- **Work item**
Please print the whole listing again, exactly as shown.

- **Data segment**
Start of Block

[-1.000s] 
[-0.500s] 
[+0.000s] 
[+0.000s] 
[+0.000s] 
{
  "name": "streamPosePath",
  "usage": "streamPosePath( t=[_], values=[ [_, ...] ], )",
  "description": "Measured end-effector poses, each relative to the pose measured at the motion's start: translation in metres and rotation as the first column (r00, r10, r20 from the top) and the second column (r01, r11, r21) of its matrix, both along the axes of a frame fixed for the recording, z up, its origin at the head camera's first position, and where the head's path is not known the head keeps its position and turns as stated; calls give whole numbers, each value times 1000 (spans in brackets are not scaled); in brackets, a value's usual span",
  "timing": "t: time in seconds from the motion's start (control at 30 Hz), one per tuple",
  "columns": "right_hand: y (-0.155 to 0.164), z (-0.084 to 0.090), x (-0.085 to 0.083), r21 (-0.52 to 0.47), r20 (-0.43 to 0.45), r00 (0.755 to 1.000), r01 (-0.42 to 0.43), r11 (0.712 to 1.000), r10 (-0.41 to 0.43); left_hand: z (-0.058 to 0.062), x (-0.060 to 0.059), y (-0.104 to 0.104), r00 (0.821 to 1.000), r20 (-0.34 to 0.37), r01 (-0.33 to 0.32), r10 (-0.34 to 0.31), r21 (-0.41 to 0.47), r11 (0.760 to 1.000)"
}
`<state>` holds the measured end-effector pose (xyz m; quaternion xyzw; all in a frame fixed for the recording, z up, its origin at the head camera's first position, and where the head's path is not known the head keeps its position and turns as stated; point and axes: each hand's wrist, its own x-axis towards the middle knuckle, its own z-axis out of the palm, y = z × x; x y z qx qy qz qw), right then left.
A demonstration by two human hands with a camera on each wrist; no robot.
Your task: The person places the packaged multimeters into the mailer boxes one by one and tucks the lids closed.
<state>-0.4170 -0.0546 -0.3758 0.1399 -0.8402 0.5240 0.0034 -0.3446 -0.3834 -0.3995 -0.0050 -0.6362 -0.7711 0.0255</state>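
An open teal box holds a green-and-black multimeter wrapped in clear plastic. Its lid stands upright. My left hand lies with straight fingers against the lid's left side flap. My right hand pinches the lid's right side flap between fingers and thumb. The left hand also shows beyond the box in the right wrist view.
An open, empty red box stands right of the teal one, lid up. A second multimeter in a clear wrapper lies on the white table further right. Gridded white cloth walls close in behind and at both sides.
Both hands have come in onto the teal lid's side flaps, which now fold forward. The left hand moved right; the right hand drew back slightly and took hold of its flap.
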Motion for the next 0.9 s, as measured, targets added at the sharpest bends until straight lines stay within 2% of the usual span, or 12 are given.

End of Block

- **Expected output**
[-1.000s] 
[-0.500s] 
[+0.000s] 
[+0.000s] 
[+0.000s] 
{
  "name": "streamPosePath",
  "usage": "streamPosePath( t=[_], values=[ [_, ...] ], )",
  "description": "Measured end-effector poses, each relative to the pose measured at the motion's start: translation in metres and rotation as the first column (r00, r10, r20 from the top) and the second column (r01, r11, r21) of its matrix, both along the axes of a frame fixed for the recording, z up, its origin at the head camera's first position, and where the head's path is not known the head keeps its position and turns as stated; calls give whole numbers, each value times 1000 (spans in brackets are not scaled); in brackets, a value's usual span",
  "timing": "t: time in seconds from the motion's start (control at 30 Hz), one per tuple",
  "columns": "right_hand: y (-0.155 to 0.164), z (-0.084 to 0.090), x (-0.085 to 0.083), r21 (-0.52 to 0.47), r20 (-0.43 to 0.45), r00 (0.755 to 1.000), r01 (-0.42 to 0.43), r11 (0.712 to 1.000), r10 (-0.41 to 0.43); left_hand: z (-0.058 to 0.062), x (-0.060 to 0.059), y (-0.104 to 0.104), r00 (0.821 to 1.000), r20 (-0.34 to 0.37), r01 (-0.33 to 0.32), r10 (-0.34 to 0.31), r21 (-0.41 to 0.47), r11 (0.760 to 1.000)"
}
`<state>` holds the measured end-effector pose (xyz m; quaternion xyzw; all in a frame fixed for the recording, z up, its origin at the head camera's first position, and where the head's path is not known the head keeps its position and turns as stated; point and axes: each hand's wrist, its own x-axis towards the middle knuckle, its own z-axis out of the palm, y = z × x; x y z qx qy qz qw), right then left.
A demonstration by two human hands with a camera on each wrist; no robot.
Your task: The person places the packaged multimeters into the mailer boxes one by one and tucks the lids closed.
<state>-0.4170 -0.0546 -0.3758 0.1399 -0.8402 0.5240 0.0034 -0.3446 -0.3834 -0.3995 -0.0050 -0.6362 -0.7711 0.0255</state>
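An open teal box holds a green-and-black multimeter wrapped in clear plastic. Its lid stands upright. My left hand lies with straight fingers against the lid's left side flap. My right hand pinches the lid's right side flap between fingers and thumb. The left hand also shows beyond the box in the right wrist view.
An open, empty red box stands right of the teal one, lid up. A second multimeter in a clear wrapper lies on the white table further right. Gridded white cloth walls close in behind and at both sides.
Both hands have come in onto the teal lid's side flaps, which now fold forward. The left hand moved right; the right hand drew back slightly and took hold of its flap.
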Motion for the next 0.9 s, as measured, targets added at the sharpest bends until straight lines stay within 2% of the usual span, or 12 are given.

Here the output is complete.